The Engineering Codex/Cloud Security Engineering
DAY 1 · AM
01 / 09

Cloud Foundations & the Shared Responsibility Model

schedule10 minsignal_cellular_altIntermediate2,171 words
On-prem you owned the wire, the rack and the kernel. In the cloud, half of the stack is somebody else's job — and they will not tell you when you are doing your half wrong. Learn the shared responsibility model, the cloud threat landscape, and the four design heuristics that hold up across every provider.

What you will learn

01The Shared Responsibility Model
02The Cloud Threat Landscape — Misconfiguration Dominates
03Four Heuristics That Survive Any Provider
04The CSP Maturity Pyramid
05The Architecture Review Lens

Moving to the cloud is rarely a security upgrade by accident. The hyperscalers operate hardware, hypervisors and global networks better than almost anyone — but you inherit a stack split horizontally between provider and tenant, and every breach headline in the last decade has lived on the tenant side of that line. This chapter installs the foundations: who owns what, how the cloud changes the threat model, and the four heuristics you will reach for in every architecture review for the rest of the course.

🔑
The three models for the day
1) The shared responsibility model — what the provider does for you and what stays yours. 2) The cloud threat landscape — why misconfiguration, not exploitation, dominates the data. 3) The four heuristics — least privilege, blast-radius reduction, identity as the perimeter, and audit-by-default — that survive across AWS, Azure, GCP, and the platforms built on top.

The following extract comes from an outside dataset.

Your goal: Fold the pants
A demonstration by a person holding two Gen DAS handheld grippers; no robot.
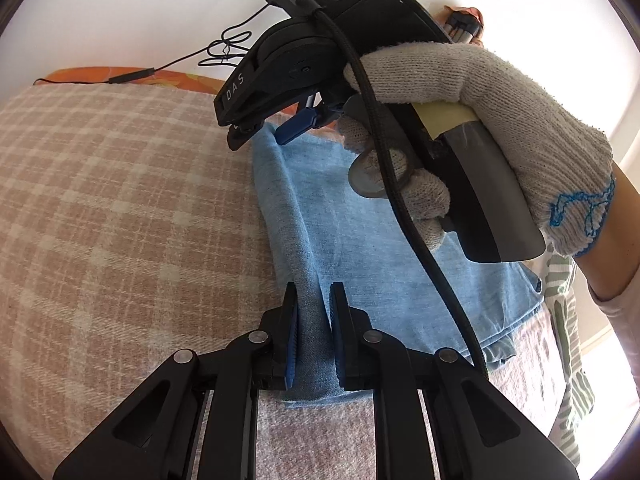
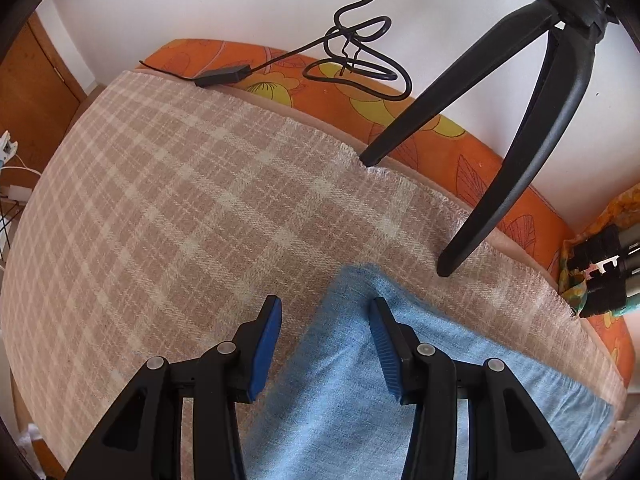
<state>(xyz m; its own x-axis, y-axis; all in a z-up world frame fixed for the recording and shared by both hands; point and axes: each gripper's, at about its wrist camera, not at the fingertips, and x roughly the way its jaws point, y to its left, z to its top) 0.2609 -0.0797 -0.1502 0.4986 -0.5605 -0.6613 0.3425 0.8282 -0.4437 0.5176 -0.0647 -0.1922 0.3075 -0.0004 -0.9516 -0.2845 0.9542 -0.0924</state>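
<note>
The pants (image 1: 360, 216) are being kept on the checked blanket (image 1: 120, 200), near its far edge. A raised fold is being pinched by the left gripper (image 1: 314, 308). The right gripper (image 2: 324, 332) is being held spread over the far corner; that corner could be missed, leaving the fold skewed.

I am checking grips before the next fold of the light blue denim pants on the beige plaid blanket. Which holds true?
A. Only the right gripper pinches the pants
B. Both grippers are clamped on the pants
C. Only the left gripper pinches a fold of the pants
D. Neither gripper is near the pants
C: the left gripper pinches a raised fold of the light blue denim pants, while the right gripper stands open over the fabric.
</note>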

The Shared Responsibility Model

The single most useful diagram in cloud security is also the one most often glossed over. AWS, Azure and GCP all publish a near-identical model: the provider is responsible for security of the cloud — the data centres, hypervisors, host OS, the global fibre — and the customer is responsible for security in the cloud — the workload, the data, the configuration, and the identities. The line between them shifts depending on the service model.

On-Prem IaaS PaaS SaaS Data & access App / runtime OS / patching Network Hypervisor Hardware Power / cooling Physical site all yours Data & IAM App / runtime OS & patching Net configuration — line — Hypervisor Hardware Site & power Data & IAM App config — line — Runtime OS Network Hypervisor Hardware Data & IAM — line — App Runtime OS Network Hypervisor Hardware
The customer line slides up the stack as you move to higher abstractions. Blue is yours; teal is the provider's. Data and IAM are always yours.

What is always yours

Whatever the service tier, three things never cross the line. Data — what you put into the platform, including its classification, retention and encryption keys when you choose to manage them. Identity — who you grant access to, with what privileges, for how long. Configuration — every toggle the provider exposes, from S3 bucket ACLs to Lambda execution roles to CloudFront origin policies. Every public-bucket headline of the last decade was a configuration failure on the customer side of the line.

The IaaS / PaaS / SaaS gradient

On IaaS (EC2, Compute Engine, Azure VM) you still patch the OS, manage the kernel, and run the firewall agent. On PaaS (Cloud Run, App Service, AWS Fargate) the runtime is provider-operated; you bring code and configuration. On SaaS (Workspaces, M365, Salesforce) you own only the data, the users, and the integration settings. The threats change as you move up — kernel exploits become irrelevant on Fargate but token theft and OAuth scope abuse become primary.

⚠️
The shared fate reframing
Google has argued for years that "shared responsibility" leaves customers carrying too much, and proposes "shared fate" — the provider ships secure-by-default blueprints, paved roads, and detection that surfaces customer-side failures. It is a useful frame: the provider's incentive is for your tenant to not be in tomorrow's headline either, because brand contagion is real.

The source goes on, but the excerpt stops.